Segundo a psicóloga Jussara, a ausência dos pais por longos períodos, a pressão escolar e o bullying realmente podem contribuir para o aumento da incidência desses problemas em crianças. “A exposição ao grande volume de informações, em uma geração que já nasce conectada, também contribui para o distanciamento familiar. As crianças ficam penduradas no celular, imersas nas redes sociais, nos jogos, e o diálogo fica em segundo plano”, comenta Jussara. Na opinião da especialista, isso diminui as oportunidades de a criança aprender a expressar os sentimentos e, em última instância, a se relacionar.

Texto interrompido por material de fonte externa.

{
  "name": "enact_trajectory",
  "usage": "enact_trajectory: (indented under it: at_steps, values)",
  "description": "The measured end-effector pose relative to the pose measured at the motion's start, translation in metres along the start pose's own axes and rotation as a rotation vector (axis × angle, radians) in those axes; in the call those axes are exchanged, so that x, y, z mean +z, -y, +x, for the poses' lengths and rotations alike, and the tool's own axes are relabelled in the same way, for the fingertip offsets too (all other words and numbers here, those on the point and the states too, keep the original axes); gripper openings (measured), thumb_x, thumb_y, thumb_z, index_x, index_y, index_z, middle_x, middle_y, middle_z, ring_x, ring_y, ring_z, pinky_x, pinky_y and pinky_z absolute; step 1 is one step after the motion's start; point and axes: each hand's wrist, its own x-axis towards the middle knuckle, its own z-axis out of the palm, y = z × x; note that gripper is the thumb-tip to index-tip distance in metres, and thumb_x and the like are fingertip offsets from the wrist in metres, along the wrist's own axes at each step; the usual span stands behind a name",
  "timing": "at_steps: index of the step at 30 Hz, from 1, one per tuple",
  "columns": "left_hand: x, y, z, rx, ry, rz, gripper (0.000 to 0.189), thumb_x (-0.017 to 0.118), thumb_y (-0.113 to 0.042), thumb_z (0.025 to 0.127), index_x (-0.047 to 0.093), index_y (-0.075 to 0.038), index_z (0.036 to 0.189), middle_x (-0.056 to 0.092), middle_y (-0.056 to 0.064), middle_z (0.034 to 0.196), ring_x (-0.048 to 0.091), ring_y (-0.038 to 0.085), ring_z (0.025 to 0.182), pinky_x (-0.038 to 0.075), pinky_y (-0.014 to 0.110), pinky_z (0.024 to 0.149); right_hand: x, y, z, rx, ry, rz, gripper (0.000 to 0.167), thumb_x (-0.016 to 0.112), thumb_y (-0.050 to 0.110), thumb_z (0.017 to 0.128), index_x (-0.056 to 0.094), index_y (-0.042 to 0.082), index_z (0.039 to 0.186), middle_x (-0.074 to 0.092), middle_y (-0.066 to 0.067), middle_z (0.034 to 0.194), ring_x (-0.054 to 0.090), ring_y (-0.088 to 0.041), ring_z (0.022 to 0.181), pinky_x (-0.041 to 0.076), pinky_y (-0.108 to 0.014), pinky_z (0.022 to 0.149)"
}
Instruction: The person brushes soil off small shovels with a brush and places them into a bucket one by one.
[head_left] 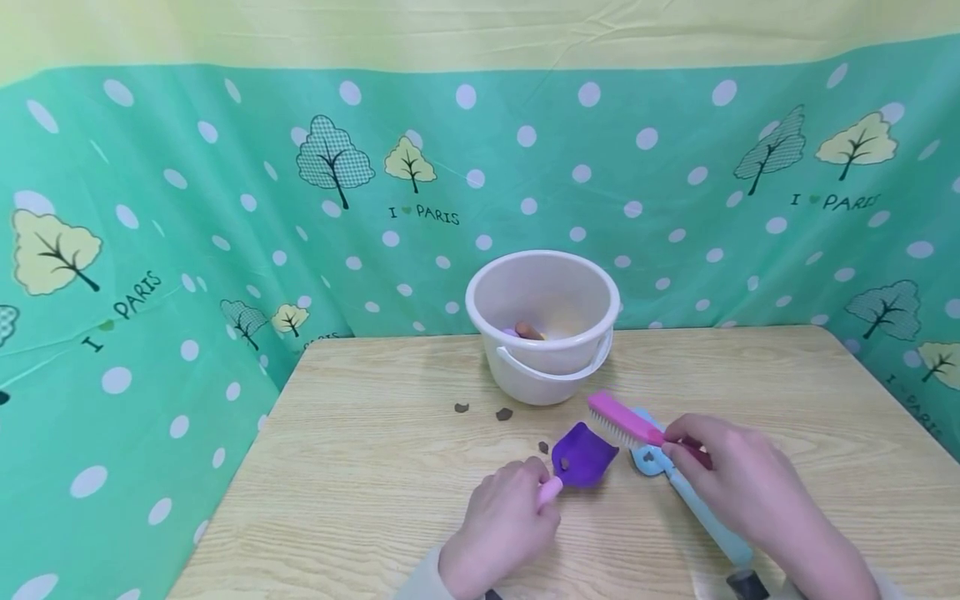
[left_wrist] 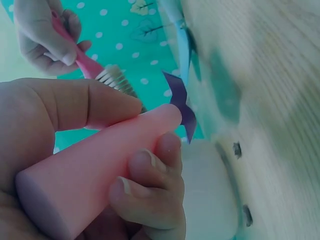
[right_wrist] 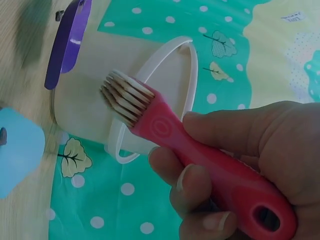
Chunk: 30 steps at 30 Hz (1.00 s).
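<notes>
**Two hands hold a small purple scoop and a pink brush above a wooden table**

The left hand (head_left: 504, 525) has its fingers wrapped around the pink handle of the purple scoop (head_left: 591, 457), which is low over the near-middle of the table (head_left: 360, 492). One dark bit lies in the scoop. The right hand (head_left: 738, 475) grips the pink brush (head_left: 624, 419) by its handle, thumb on one side and fingers on the other; the bristles are in the air, near the scoop's right edge.

Beneath the brush and the right hand lies a light-blue shovel (head_left: 705, 508) with a dark bit in its head. Three dark fragments (head_left: 504, 414) are scattered on the wood left of and behind the scoop. Farther back stands a white bucket (head_left: 536, 390), handle lowered to the front, with brown and lilac objects inside, too hidden to identify. A green polka-dot curtain (head_left: 420, 275) hangs behind.
</notes>
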Motion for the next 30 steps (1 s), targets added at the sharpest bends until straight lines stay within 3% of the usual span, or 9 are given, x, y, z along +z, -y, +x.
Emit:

Dentro e fora de casa.

Tratamento é para a família toda

Uma vez diagnosticados, o tratamento desses transtornos costuma levar tempo e, muitas vezes, exige o apoio de uma equipe multidisciplinar. O envolvimento da família é uma condição importante para o sucesso da terapêutica. “Eu tentava me sentar e conversar com a minha filha sozinha. Mas ela só me olhava com aquele olhar vazio, com cara de quem não entendia o que eu falava. Eu ficava desesperada, porque não conseguia trazê-la de volta pra mim”, conta Virginia.

A mãe logo percebeu que, para ajudar a criança, também precisava se tratar. “Sem acompanhamento, eu me sentia perdida”, diz. Na terapia, Virginia descobriu que o mais importante era assegurar à filha que ela contaria com apoio incondicional nos momentos difíceis pelos quais estava passando. “Isso não significa que o adulto terá que ceder sempre. O que a criança mais precisa é sentir-se segura para encontrar estratégias e, assim, lidar com as suas próprias dificuldades”, explica Leonard Verea, psiquiatra formado pela Faculdade de Medicina de Milão.

Mas só o acompanhamento psicológico e psiquiátrico nem sempre é o suficiente. Dependendo da gravidade do quadro, é necessário contar com uma equipe envolvendo profissionais como neurologista, psicopedagogo, fonoaudiólogo, entre outros.

Deixar a escola a par dos acontecimentos e trabalhar em parceria com a coordenação e os professores também é imprescindível.

Em alguns casos, não dá para fugir dos remédios. “Minha filha de 12 anos toma oito medicamentos todos os dias, entre antidepressivos e calmantes, e até precisou ser internada em uma clínica para dar continuidade ao tratamento”, conta Kátia Ester Gomes*, comerciante de 42 anos.

Com a evolução do tratamento, a quantidade de drogas administradas tende a diminuir e é esperado que ocorra a alta assim que a criança demonstrar um comportamento mais estável e conseguir se reintegrar socialmente, em todos os ambientes que frequenta.

Mesmo assim, será preciso acompanhá-la sempre de perto. “Minha filha teve alta, depois de três anos de tratamento com a psicóloga. Mas fico sempre vigilante, porque é comum ocorrerem altos e baixos”, diz Juliana.